ASSIGNMENT: Once you reach the line containing "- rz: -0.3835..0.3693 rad", write out that line and every remaining line of the records exactly.

[DATA SHOWN]

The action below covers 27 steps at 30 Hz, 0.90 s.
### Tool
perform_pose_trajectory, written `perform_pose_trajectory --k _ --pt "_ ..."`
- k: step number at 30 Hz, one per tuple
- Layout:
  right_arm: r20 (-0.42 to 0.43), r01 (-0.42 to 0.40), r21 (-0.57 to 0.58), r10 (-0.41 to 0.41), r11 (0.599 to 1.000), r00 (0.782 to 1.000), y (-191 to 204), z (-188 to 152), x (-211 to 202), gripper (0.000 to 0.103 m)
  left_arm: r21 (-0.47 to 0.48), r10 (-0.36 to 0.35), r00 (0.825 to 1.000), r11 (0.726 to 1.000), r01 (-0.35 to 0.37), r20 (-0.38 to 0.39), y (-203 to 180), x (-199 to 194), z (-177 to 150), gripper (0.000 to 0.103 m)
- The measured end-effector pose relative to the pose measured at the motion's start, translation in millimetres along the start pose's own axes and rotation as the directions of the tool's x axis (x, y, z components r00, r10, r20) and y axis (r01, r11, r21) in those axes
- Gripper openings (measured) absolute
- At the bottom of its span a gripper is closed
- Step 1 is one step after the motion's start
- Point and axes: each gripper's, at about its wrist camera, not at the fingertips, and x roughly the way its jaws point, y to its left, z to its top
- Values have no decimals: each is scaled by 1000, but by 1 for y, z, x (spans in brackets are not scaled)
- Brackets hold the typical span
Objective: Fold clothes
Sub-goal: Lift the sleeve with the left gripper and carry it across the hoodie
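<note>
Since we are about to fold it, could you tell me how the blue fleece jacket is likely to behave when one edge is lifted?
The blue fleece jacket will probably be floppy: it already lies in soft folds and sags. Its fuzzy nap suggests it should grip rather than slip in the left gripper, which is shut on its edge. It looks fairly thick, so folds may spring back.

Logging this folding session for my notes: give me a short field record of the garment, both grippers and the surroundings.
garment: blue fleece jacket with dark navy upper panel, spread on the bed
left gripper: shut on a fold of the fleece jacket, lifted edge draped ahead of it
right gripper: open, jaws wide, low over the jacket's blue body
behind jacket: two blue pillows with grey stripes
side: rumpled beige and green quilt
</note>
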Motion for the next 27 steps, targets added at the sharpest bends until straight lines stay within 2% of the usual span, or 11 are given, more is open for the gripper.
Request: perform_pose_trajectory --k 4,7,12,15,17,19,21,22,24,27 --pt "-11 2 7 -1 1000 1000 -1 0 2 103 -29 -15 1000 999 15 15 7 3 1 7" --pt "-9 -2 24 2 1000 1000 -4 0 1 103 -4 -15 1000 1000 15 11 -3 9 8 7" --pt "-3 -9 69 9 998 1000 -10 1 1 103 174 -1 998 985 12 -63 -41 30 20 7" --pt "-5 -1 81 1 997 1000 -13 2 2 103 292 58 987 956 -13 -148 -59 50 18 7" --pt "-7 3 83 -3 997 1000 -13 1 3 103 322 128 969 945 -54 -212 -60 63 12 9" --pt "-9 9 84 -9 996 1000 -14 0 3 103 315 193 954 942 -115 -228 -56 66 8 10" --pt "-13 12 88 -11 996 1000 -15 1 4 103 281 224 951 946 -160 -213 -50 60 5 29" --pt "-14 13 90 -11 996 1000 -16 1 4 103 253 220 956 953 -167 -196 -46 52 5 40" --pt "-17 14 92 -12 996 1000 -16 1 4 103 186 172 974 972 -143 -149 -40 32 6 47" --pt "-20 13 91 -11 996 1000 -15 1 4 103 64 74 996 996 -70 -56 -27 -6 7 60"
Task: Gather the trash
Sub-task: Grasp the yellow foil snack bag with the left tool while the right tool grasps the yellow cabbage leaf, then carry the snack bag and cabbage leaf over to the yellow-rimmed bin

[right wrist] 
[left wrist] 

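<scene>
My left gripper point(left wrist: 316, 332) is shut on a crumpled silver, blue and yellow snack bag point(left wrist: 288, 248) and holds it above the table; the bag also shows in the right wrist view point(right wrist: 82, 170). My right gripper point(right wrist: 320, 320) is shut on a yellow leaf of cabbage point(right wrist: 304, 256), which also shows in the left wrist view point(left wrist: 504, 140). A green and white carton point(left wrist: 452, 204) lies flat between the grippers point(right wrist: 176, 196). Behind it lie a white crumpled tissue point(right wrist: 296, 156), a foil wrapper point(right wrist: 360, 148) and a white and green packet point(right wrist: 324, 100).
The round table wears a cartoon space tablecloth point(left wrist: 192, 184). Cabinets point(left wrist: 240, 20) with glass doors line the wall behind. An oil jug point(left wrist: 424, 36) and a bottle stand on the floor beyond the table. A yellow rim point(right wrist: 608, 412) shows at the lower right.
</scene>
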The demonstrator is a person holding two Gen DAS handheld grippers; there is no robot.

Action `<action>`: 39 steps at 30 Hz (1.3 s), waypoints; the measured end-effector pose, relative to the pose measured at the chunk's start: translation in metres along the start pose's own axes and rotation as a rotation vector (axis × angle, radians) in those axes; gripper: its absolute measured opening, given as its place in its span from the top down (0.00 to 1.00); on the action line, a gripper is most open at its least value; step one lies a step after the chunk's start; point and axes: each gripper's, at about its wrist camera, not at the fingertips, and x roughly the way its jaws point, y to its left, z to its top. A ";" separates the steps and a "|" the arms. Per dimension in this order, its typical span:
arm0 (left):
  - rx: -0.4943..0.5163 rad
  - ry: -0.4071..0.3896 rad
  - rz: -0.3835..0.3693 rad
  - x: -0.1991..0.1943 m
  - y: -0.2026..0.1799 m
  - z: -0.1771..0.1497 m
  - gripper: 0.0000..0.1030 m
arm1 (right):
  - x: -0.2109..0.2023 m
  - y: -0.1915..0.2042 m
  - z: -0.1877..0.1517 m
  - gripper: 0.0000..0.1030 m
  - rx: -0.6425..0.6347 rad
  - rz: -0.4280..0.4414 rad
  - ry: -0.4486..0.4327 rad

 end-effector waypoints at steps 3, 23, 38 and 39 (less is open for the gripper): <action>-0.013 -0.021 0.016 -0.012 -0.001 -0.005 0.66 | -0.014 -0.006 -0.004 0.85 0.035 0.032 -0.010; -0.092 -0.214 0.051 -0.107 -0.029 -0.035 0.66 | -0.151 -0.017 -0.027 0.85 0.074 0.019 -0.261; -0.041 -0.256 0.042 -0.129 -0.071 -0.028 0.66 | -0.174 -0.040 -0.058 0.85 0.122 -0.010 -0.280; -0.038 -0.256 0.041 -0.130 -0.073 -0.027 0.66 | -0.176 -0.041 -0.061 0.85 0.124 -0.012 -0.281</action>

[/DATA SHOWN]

SOLUTION TO THIS TASK:
  - rz: -0.3835..0.3693 rad
  - x: -0.1991..0.1943 m
  - y: -0.2026..0.1799 m
  - z: -0.1771..0.1497 m
  - gripper: 0.0000..0.1030 m
arm1 (right):
  - x: -0.2109..0.2023 m
  - y: -0.1915..0.2042 m
  - z: -0.1877..0.1517 m
  - gripper: 0.0000..0.1030 m
  - rx: -0.6425..0.6347 rad
  - rz: -0.4280..0.4414 rad
  - ry: -0.4486..0.4327 rad

 end-effector waypoints at steps 3, 23, 38 and 39 (less is open for the gripper): <action>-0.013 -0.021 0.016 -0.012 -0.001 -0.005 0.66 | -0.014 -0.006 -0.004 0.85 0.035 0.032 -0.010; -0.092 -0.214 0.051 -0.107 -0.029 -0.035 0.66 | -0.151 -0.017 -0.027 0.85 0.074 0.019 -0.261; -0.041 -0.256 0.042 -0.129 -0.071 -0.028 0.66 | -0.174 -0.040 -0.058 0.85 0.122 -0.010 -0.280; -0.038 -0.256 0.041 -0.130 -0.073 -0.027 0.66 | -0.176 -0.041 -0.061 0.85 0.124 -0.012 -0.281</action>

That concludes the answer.